Exercise objective -
Print the data that follows without changing a single word.

Exercise input -
- - - -

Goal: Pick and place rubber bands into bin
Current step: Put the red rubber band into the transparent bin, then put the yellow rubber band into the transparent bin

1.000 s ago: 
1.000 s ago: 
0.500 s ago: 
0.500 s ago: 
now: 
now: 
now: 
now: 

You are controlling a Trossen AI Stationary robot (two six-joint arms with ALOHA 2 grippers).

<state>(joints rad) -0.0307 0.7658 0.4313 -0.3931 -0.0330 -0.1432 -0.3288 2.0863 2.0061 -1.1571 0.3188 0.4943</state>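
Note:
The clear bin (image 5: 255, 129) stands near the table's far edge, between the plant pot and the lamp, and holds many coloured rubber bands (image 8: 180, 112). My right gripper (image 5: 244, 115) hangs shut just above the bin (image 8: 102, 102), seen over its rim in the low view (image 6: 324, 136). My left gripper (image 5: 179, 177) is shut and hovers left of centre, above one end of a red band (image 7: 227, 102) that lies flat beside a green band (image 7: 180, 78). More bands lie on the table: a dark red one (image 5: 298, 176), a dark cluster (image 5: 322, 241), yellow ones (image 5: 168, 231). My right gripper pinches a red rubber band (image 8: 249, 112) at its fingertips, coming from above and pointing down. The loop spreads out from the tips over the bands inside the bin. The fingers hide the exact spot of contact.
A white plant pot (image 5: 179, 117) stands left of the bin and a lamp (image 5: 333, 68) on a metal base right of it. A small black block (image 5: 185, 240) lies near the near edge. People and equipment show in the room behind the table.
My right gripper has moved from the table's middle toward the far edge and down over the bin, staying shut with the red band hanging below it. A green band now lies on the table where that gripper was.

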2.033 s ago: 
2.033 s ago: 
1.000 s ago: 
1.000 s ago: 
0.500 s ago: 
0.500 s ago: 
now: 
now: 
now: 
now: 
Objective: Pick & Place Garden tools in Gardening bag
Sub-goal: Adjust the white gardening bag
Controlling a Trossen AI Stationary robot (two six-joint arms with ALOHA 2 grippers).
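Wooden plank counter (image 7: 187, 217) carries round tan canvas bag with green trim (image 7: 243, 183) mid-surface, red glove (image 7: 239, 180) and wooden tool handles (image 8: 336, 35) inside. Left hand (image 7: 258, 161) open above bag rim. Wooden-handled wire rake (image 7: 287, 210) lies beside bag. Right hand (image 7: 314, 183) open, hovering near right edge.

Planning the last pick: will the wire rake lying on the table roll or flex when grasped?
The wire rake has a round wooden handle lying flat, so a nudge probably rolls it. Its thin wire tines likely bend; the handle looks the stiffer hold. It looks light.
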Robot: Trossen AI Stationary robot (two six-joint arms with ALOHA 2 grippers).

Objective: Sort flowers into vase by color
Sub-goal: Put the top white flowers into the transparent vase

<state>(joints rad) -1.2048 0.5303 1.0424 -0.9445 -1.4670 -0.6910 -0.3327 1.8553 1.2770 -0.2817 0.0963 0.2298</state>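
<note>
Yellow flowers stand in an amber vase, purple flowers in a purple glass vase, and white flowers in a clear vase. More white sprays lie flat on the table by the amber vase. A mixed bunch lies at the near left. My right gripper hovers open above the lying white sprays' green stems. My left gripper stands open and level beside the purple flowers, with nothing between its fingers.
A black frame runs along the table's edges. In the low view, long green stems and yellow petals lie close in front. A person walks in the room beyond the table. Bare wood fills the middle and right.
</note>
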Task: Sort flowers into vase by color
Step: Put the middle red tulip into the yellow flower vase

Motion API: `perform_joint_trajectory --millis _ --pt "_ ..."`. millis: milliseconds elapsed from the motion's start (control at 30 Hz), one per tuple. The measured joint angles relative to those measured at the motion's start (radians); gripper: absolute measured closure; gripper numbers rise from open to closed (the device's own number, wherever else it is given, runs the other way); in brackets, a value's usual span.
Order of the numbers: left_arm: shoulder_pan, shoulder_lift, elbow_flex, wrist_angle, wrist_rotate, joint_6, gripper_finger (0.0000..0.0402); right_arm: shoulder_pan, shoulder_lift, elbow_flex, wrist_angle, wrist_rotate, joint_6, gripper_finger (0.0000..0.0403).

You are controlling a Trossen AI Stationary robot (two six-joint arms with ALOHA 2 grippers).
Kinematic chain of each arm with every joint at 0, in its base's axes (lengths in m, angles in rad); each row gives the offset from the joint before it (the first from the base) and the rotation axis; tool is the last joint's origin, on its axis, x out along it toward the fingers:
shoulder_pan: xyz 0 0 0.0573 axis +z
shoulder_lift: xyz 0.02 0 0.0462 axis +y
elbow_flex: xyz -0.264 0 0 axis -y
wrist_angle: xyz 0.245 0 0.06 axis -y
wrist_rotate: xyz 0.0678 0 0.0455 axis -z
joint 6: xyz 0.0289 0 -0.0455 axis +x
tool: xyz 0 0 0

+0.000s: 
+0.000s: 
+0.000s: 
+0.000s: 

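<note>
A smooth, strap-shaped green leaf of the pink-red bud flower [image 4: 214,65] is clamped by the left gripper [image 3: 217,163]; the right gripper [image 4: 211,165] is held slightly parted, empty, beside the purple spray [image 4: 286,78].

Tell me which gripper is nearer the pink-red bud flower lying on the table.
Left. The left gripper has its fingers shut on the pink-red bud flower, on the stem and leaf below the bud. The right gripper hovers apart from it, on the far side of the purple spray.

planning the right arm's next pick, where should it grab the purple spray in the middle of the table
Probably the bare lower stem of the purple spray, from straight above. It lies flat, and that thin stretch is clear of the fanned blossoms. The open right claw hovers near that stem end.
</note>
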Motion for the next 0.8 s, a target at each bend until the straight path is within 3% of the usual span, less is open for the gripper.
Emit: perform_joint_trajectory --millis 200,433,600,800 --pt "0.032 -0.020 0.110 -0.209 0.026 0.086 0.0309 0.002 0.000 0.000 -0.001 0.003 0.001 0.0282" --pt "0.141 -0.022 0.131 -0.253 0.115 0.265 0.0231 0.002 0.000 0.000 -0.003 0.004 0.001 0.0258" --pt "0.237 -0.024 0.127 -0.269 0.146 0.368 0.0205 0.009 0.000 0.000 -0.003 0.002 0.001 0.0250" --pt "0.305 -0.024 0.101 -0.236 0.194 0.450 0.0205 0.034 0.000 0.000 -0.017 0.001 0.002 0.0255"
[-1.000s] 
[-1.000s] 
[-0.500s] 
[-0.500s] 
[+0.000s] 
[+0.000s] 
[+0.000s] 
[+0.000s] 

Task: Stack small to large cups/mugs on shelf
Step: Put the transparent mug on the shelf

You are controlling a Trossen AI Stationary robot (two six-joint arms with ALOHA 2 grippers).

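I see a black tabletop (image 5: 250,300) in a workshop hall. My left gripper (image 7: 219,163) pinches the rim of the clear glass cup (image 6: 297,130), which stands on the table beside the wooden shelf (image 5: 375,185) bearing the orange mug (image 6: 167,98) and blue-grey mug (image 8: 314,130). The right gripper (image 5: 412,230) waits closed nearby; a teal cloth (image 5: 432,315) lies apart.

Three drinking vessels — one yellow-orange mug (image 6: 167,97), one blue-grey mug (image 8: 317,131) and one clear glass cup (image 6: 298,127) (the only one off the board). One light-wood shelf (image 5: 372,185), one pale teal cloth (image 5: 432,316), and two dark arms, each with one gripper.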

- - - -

The answer -
Goal: Pick and place rubber bands into bin
Current step: Put the red rubber band into the transparent bin, then put the yellow rubber band into the transparent bin

1.000 s ago: 
1.000 s ago: 
0.500 s ago: 
0.500 s ago: 
now: 
now: 
now: 
now: 

You are controlling a Trossen AI Stationary robot (two six-joint arms with ALOHA 2 grippers).

<state>(joints rad) -0.0307 0.7658 0.4313 -0.3931 -0.0330 -0.1432 -0.3288 2.0863 2.0061 -1.1571 0.3188 0.4943</state>
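Note:
The clear bin (image 5: 255, 129) stands near the table's far edge, between the plant pot and the lamp, and holds many coloured rubber bands (image 8: 180, 112). My right gripper (image 5: 244, 115) hangs shut just above the bin (image 8: 102, 102), seen over its rim in the low view (image 6: 324, 136). My left gripper (image 5: 179, 177) is shut and hovers left of centre, above one end of a red band (image 7: 227, 102) that lies flat beside a green band (image 7: 180, 78). More bands lie on the table: a dark red one (image 5: 298, 176), a dark cluster (image 5: 322, 241), yellow ones (image 5: 168, 231). My right gripper pinches a red rubber band (image 8: 249, 112) at its fingertips, coming from above and pointing down. The loop spreads out from the tips over the bands inside the bin. The fingers hide the exact spot of contact.
A white plant pot (image 5: 179, 117) stands left of the bin and a lamp (image 5: 333, 68) on a metal base right of it. A small black block (image 5: 185, 240) lies near the near edge. People and equipment show in the room behind the table.
My right gripper has moved from the table's middle toward the far edge and down over the bin, staying shut with the red band hanging below it. A green band now lies on the table where that gripper was.
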
2.033 s ago: 
2.033 s ago: 
1.000 s ago: 
1.000 s ago: 
0.500 s ago: 
0.500 s ago: 
now: 
now: 
now: 
now: 
Objective: Pick & Place Garden tools in Gardening bag
Sub-goal: Adjust the white gardening bag
Controlling a Trossen AI Stationary robot (two six-joint arms with ALOHA 2 grippers).
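Wooden plank counter (image 7: 187, 217) carries round tan canvas bag with green trim (image 7: 243, 183) mid-surface, red glove (image 7: 239, 180) and wooden tool handles (image 8: 336, 35) inside. Left hand (image 7: 258, 161) open above bag rim. Wooden-handled wire rake (image 7: 287, 210) lies beside bag. Right hand (image 7: 314, 183) open, hovering near right edge.

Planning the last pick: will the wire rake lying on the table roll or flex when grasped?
The wire rake has a round wooden handle lying flat, so a nudge probably rolls it. Its thin wire tines likely bend; the handle looks the stiffer hold. It looks light.
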Robot: Trossen AI Stationary robot (two six-joint arms with ALOHA 2 grippers).

Objective: Sort flowers into vase by color
Sub-goal: Put the top white flowers into the transparent vase

<state>(joints rad) -1.2048 0.5303 1.0424 -0.9445 -1.4670 -0.6910 -0.3327 1.8553 1.2770 -0.2817 0.0963 0.2298</state>
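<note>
Yellow flowers stand in an amber vase, purple flowers in a purple glass vase, and white flowers in a clear vase. More white sprays lie flat on the table by the amber vase. A mixed bunch lies at the near left. My right gripper hovers open above the lying white sprays' green stems. My left gripper stands open and level beside the purple flowers, with nothing between its fingers.
A black frame runs along the table's edges. In the low view, long green stems and yellow petals lie close in front. A person walks in the room beyond the table. Bare wood fills the middle and right.
</note>
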Task: Sort flowers into vase by color
Step: Put the middle red tulip into the yellow flower vase

Motion API: `perform_joint_trajectory --millis _ --pt "_ ..."`. millis: milliseconds elapsed from the motion's start (control at 30 Hz), one per tuple. The measured joint angles relative to those measured at the motion's start (radians); gripper: absolute measured closure; gripper numbers rise from open to closed (the device's own number, wherever else it is given, runs the other way); in brackets, a value's usual span.
Order of the numbers: left_arm: shoulder_pan, shoulder_lift, elbow_flex, wrist_angle, wrist_rotate, joint_6, gripper_finger (0.0000..0.0402); right_arm: shoulder_pan, shoulder_lift, elbow_flex, wrist_angle, wrist_rotate, joint_6, gripper_finger (0.0000..0.0403).

You are controlling a Trossen AI Stationary robot (two six-joint arms with ALOHA 2 grippers).
Kinematic chain of each arm with every joint at 0, in its base's axes (lengths in m, angles in rad); each row gives the offset from the joint before it (the first from the base) and the rotation axis; tool is the last joint's origin, on its axis, x out along it toward the fingers:
shoulder_pan: xyz 0 0 0.0573 axis +z
shoulder_lift: xyz 0.02 0 0.0462 axis +y
elbow_flex: xyz -0.264 0 0 axis -y
wrist_angle: xyz 0.245 0 0.06 axis -y
wrist_rotate: xyz 0.0678 0 0.0455 axis -z
joint 6: xyz 0.0289 0 -0.0455 axis +x
tool: xyz 0 0 0

+0.000s: 
+0.000s: 
+0.000s: 
+0.000s: 

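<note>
A smooth, strap-shaped green leaf of the pink-red bud flower [image 4: 214,65] is clamped by the left gripper [image 3: 217,163]; the right gripper [image 4: 211,165] is held slightly parted, empty, beside the purple spray [image 4: 286,78].

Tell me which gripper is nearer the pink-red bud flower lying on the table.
Left. The left gripper has its fingers shut on the pink-red bud flower, on the stem and leaf below the bud. The right gripper hovers apart from it, on the far side of the purple spray.

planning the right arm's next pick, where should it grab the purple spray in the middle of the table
Probably the bare lower stem of the purple spray, from straight above. It lies flat, and that thin stretch is clear of the fanned blossoms. The open right claw hovers near that stem end.
</note>
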Motion for the next 0.8 s, a target at each bend until the straight path is within 3% of the usual span, less is open for the gripper.
Emit: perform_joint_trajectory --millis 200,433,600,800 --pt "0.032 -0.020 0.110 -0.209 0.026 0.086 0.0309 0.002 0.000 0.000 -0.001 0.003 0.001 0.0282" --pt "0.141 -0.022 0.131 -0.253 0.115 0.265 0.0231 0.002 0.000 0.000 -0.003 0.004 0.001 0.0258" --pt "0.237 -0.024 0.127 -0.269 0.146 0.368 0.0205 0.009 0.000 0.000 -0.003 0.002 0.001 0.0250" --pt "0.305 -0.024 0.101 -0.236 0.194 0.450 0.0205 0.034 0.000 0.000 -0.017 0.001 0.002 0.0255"
[-1.000s] 
[-1.000s] 
[-0.500s] 
[-0.500s] 
[+0.000s] 
[+0.000s] 
[+0.000s] 
[+0.000s] 

Task: Stack small to large cups/mugs on shelf
Step: Put the transparent mug on the shelf

You are controlling a Trossen AI Stationary robot (two six-joint arms with ALOHA 2 grippers).

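I see a black tabletop (image 5: 250,300) in a workshop hall. My left gripper (image 7: 219,163) pinches the rim of the clear glass cup (image 6: 297,130), which stands on the table beside the wooden shelf (image 5: 375,185) bearing the orange mug (image 6: 167,98) and blue-grey mug (image 8: 314,130). The right gripper (image 5: 412,230) waits closed nearby; a teal cloth (image 5: 432,315) lies apart.

Three drinking vessels — one yellow-orange mug (image 6: 167,97), one blue-grey mug (image 8: 317,131) and one clear glass cup (image 6: 298,127) (the only one off the board). One light-wood shelf (image 5: 372,185), one pale teal cloth (image 5: 432,316), and two dark arms, each with one gripper.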

This finishes the answer.